D'autre part, le Canada va s'opposer à l'élargissement de la Voie maritime. Je ne vois pas ce que leur commission peut faire dans cela. Au moment où les Américains seraient en territoire canadien, cela deviendrait un problème strictement canadien et ils seraient donc assujettis à la Loi canadienne sur l'évaluation environnementale. Ce serait tout à fait inimaginable de croire que... Cela leur prendrait des années et des années, car la population, les provinces, tout le monde s'y opposerait. Quand il s'agit de concevoir un projet, il ne faut pas retenir uniquement une raison économique, celle de favoriser le commerce américain.
On a souvent tendance à créer de la confusion dans l'esprit des gens en disant que le gouvernement canadien participe actuellement à une étude avec les Américains sur un possible élargissement de la Voie maritime. C'est totalement faux. Il faut absolument que les choses soient plus claires, parce que ce sont deux projets tout à fait différents. Dans l'un d'eux, le gouvernement canadien et le gouvernement américain travaillent ensemble dans le but de moderniser les écluses, les infrastructures qui sont désuètes et ce genre de choses. L'autre projet est strictement américain, et le gouvernement canadien n'a rien à voir avec cela. Même si les Américains décidaient un jour d'élargir la Voie maritime, il faudrait le consentement du gouvernement canadien. Je ne pense pas qu'ils l'obtiendraient.
º (1650)
Le président: Merci, monsieur Marcil.
Monsieur Bigras.
M. Bernard Bigras: Merci, monsieur le président.

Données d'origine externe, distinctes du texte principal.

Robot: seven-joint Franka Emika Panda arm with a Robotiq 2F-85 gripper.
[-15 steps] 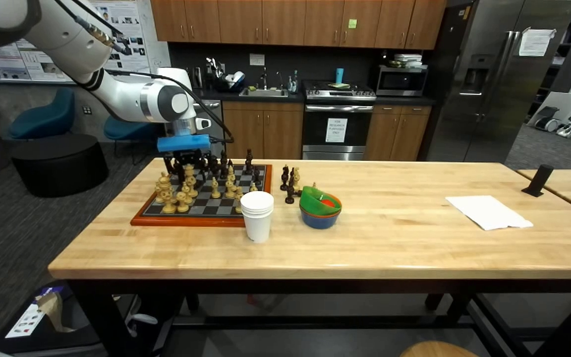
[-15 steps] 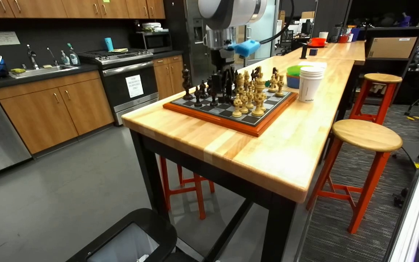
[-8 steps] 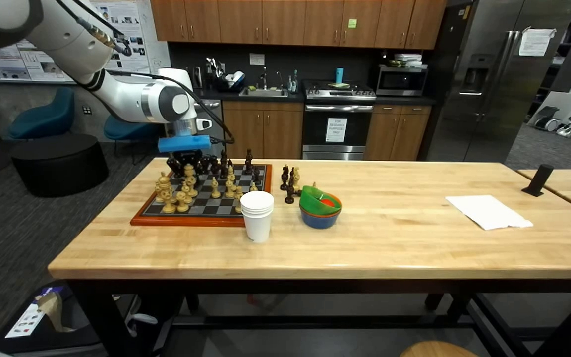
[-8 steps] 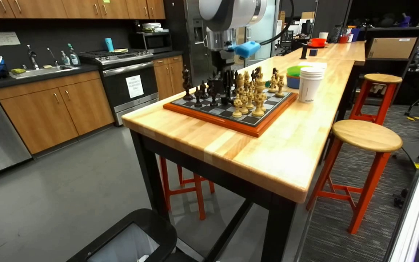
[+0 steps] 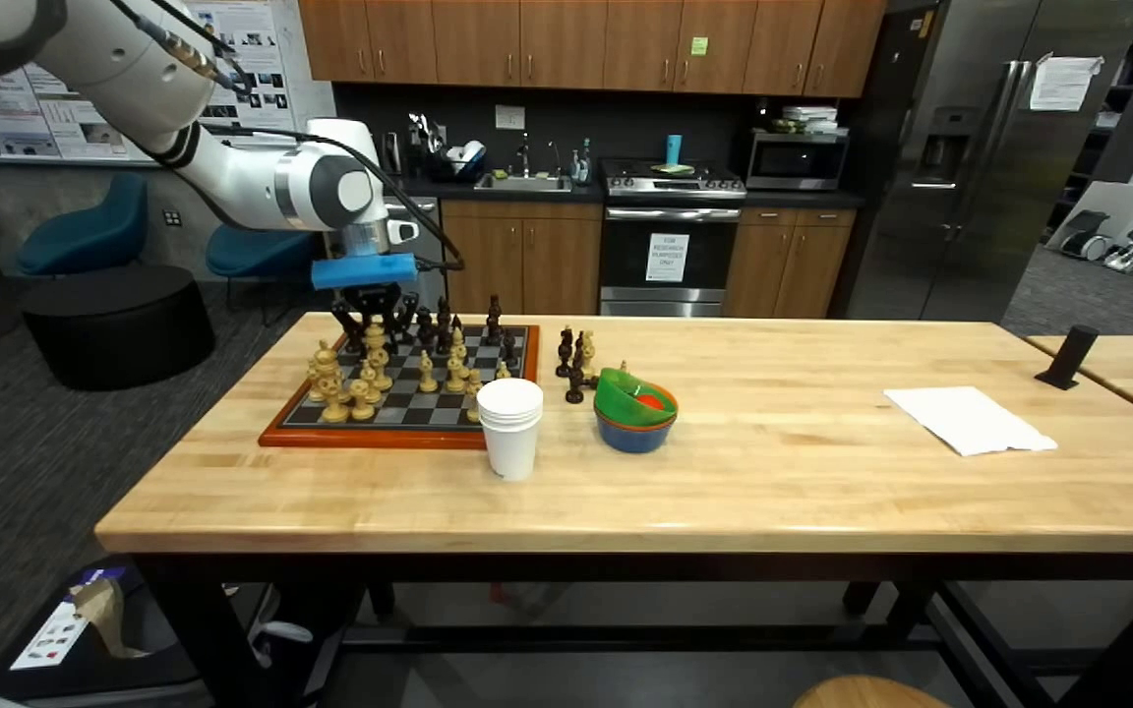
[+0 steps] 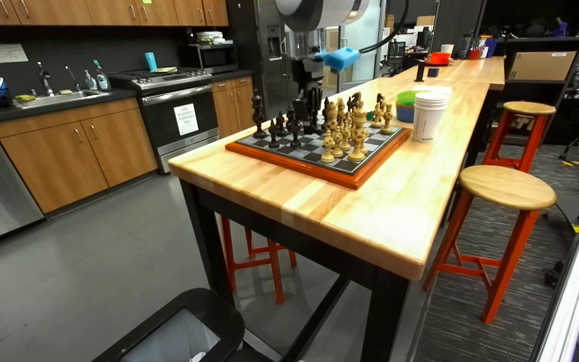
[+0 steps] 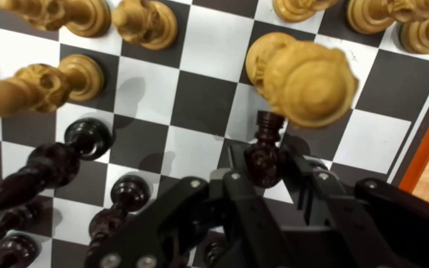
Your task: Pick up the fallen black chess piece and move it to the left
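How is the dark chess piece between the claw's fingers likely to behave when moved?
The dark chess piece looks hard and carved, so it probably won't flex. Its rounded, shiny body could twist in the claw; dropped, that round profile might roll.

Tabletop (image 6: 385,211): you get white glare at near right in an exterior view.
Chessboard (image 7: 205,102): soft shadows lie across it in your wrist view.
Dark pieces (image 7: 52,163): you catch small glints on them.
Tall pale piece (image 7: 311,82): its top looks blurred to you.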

M. Marcil semble être un éternel optimiste. Tant mieux pour lui, mais pour ma part, je crois d'abord aux principes de prudence et de précaution. Si le gouvernement est vraiment sérieux, qu'il prenne la peine d'écrire au gouvernement américain pour lui dire clairement qu'il n'est pas question pour nous d'élargir la Voie maritime du Saint-Laurent. J'invite quand même la commission à être prudente à cet égard et à suivre ce dossier, qui est d'une importance capitale pour les gens du Québec. Les gens du Québec sont attachés à leur fleuve et ne souhaitent pas que de simples principes mercantiles et économiques guident les décisions du gouvernement.
Sur la question de la biodiversité, je vois que vous avez attaché une importance assez particulière à la question du maïs transgénique dans les dernières années. Vous n'êtes pas sans savoir qu'il y a quelques mois, le Protocole de Cartagena sur la biosécurité est entré en vigueur. Vous savez aussi que le Canada, comme bien d'autres pays, fait partie du groupe de Miami, qui refuse naturellement de ratifier cet accord.
Quelles recommandations avez-vous faites? Comme vous le dites, votre mandat est d'appuyer la conservation de notre environnement dans le contexte d'une intensification du libre-échange entre les trois pays.
Croyez-vous que les produits transgéniques doivent être soumis à des règles différentes de celles qui régissent les produits non transgéniques? Au fond, on peut bien vouloir protéger la biodiversité, mais si on n'en vient pas à cette conclusion, on est très loin du principe de prudence qui est inscrit dans le Protocole de Cartagena.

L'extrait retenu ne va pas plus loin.